On Thursday evening I saw an original stage interpretation of Franz Kafka's The Trial, written and performed by mostly-fifteen-year-old students of the Oakland School for the Arts. It was the opening night of a performance that's headed to the 2011 Edinburgh Fringe Festival this summer. The Amazon.com review concisely summarizes the classic this way: "Josef K., "without having done anything truly wrong," is arrested, tried, convicted and executed -- on a charge that is never disclosed to him." The student artists situated their vibrant rendering of this posthumously-published work as Joseph K's dream of a world of social constraint, as oppressive in 2011 as when it was written in Prague nearly a century ago.
On Friday evening I saw Ruined at the Berkeley Repertory Theatre. Ruined is Lynn Nottage's 2009 Pulitzer Prize winning play that has been staged in New York, at the Oregon Shakespeare Festival in Ashland, in Boston, and in La Jolla before making its way to the theatre where I volunteer as an usher. From the BRT's program notes: "This powerful new play provides a bleak yet beautiful look at the lives of women in a land ruled by whiskey and bayonets. As civil war ravages the Congo, the lucky ones find a home—and a regular meal—in a ramshackle building that serves as both brothel and refuge. Whether merchant, miner or soldier, the man you meet in the morning may be your enemy by sundown. Yet all of them come through Mama’s door for booze and a bit of comfort. Mama Nadi protects her girls with rough compassion, even as she profits from their bodies." The performance made want to climb out of my skin. Tonye Patano and her fellow-players confronted their audience stage front-and-center for two riveting hours with the most cruel and debased things that people are doing to other people right now, present tense.

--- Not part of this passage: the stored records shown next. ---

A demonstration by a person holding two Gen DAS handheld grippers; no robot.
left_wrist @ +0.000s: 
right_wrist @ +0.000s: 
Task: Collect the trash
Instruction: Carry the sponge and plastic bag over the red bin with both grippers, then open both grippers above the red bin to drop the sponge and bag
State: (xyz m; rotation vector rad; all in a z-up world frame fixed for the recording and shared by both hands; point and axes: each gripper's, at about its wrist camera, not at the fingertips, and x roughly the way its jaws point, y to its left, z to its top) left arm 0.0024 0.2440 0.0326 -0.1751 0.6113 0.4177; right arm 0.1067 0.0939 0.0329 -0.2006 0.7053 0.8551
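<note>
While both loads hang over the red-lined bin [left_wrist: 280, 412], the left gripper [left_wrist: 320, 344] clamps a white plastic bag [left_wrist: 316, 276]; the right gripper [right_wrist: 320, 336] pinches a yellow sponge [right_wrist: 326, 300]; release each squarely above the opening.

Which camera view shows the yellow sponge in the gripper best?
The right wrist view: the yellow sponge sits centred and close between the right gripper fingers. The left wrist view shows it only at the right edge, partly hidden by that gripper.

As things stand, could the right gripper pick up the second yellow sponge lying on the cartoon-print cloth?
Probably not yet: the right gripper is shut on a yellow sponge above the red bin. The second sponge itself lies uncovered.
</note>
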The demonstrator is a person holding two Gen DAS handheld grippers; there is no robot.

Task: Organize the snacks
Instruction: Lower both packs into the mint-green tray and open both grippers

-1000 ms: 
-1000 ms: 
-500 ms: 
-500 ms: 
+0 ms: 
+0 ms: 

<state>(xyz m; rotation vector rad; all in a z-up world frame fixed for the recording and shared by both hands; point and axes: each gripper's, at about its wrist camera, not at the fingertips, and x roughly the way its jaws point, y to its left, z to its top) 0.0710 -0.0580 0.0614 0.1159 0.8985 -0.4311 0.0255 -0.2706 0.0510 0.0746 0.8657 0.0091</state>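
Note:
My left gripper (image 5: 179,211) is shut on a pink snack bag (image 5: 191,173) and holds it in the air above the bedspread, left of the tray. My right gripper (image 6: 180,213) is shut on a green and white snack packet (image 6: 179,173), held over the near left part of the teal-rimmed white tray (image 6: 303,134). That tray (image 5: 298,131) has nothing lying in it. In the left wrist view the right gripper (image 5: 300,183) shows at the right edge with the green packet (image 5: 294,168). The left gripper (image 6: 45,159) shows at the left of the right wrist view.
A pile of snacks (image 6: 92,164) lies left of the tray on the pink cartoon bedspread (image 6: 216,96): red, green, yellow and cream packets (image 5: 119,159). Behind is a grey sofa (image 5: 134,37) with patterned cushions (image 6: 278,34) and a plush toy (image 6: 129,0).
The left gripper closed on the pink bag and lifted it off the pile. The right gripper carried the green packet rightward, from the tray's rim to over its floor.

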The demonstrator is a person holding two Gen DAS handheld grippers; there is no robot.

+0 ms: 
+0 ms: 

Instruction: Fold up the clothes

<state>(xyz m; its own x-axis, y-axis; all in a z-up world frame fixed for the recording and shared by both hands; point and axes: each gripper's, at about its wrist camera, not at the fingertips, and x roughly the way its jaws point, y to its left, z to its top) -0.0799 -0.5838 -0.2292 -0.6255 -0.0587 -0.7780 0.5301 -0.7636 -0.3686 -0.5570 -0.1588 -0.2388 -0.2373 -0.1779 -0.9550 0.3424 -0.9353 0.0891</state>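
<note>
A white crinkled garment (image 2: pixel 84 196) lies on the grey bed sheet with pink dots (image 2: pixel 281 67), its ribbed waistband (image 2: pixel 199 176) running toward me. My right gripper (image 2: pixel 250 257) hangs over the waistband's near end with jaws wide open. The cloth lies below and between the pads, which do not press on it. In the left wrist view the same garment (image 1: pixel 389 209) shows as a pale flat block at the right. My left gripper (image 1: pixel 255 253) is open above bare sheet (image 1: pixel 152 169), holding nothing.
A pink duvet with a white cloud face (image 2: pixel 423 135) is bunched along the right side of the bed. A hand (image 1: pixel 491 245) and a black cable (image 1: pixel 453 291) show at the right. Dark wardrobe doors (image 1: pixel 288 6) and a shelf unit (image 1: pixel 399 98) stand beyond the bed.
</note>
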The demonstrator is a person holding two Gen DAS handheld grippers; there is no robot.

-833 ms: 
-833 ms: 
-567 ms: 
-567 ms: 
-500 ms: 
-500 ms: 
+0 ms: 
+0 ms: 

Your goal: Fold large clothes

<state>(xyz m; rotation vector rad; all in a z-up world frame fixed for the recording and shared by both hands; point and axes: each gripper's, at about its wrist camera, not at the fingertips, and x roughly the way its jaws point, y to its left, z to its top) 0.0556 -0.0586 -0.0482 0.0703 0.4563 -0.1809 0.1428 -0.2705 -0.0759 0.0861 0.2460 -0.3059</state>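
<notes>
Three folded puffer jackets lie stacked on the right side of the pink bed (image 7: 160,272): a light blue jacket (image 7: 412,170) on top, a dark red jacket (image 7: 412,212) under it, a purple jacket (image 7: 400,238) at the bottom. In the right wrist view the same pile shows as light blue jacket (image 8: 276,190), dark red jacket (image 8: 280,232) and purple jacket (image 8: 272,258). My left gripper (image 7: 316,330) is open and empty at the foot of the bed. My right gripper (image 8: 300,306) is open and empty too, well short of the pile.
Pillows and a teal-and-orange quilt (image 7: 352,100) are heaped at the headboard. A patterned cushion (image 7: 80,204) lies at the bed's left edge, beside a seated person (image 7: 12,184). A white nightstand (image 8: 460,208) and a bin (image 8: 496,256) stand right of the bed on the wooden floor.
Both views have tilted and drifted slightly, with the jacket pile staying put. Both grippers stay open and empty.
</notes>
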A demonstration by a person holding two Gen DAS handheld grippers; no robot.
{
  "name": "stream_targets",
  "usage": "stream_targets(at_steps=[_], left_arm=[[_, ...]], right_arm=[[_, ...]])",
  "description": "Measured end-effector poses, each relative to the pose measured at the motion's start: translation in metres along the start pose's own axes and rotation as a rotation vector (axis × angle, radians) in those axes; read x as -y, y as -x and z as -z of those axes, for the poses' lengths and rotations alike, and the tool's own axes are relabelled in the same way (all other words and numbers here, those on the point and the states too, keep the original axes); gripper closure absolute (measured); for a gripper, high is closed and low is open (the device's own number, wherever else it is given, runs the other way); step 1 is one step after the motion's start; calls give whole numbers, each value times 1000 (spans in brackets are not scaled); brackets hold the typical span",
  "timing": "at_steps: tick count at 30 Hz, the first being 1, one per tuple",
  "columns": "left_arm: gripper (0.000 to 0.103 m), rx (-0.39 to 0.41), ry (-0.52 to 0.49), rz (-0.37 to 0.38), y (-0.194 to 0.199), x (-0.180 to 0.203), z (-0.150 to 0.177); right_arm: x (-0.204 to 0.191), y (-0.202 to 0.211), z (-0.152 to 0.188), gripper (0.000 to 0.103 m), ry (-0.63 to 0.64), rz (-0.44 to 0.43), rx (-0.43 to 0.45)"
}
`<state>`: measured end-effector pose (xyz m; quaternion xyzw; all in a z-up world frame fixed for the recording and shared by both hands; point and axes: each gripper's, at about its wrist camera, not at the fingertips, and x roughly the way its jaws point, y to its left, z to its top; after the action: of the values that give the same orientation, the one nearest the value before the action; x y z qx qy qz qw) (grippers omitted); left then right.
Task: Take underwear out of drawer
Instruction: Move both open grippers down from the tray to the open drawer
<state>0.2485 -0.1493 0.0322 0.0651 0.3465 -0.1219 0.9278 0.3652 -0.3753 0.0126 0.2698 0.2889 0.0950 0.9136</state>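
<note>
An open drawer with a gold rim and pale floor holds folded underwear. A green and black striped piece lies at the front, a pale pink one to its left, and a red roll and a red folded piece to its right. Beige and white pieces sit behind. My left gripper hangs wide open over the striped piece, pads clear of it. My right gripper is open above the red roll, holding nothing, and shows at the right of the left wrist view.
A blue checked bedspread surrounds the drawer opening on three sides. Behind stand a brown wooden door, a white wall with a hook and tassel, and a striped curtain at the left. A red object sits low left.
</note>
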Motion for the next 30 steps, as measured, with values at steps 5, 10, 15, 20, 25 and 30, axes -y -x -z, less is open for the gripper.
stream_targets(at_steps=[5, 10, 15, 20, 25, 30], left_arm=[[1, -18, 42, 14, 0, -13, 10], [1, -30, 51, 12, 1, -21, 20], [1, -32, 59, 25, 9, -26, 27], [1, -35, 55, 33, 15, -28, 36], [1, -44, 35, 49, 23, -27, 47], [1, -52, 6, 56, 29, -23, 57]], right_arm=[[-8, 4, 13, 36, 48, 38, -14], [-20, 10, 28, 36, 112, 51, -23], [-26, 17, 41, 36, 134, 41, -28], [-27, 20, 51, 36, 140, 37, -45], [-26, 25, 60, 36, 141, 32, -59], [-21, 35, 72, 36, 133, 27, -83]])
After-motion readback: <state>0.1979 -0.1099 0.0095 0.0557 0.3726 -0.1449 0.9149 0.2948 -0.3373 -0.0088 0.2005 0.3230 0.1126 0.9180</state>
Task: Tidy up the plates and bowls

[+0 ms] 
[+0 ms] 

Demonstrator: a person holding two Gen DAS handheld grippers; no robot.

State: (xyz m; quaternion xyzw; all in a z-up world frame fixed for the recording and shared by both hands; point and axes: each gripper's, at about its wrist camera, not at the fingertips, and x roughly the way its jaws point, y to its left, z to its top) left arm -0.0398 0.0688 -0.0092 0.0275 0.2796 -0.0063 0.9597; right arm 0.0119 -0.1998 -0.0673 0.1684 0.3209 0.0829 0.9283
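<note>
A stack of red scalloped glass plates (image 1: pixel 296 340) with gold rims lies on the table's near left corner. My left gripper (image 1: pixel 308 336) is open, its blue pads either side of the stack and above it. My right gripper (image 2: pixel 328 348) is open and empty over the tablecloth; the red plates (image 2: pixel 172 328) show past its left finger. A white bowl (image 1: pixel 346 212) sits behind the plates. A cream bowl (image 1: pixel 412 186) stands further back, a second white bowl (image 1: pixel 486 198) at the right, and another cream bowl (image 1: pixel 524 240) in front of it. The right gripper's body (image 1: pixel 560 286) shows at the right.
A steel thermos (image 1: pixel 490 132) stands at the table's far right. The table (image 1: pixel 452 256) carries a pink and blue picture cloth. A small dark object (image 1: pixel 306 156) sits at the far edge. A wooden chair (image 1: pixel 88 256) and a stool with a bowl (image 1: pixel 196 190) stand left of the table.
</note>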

In-between these two performances, a massive earthquake rocked Japan. A devastating tsunami followed. As anyone even distantly connected to the news cycle knows, the tsunami caused death and destruction whose scope is still emerging; then crossed the Pacific to kill at least one man and cause millions of dollars in damage to boats and harbors up and down the California coast.
On Saturday morning (California time), as the farmers of Wisconsin rolled into their state capitol in Madison to rally in support of organized labor, two reactors at Japan's Fukushima Daiichi Nuclear Power Station were leaking radiation and threatening meltdown after cooling systems failed due to earthquake damage.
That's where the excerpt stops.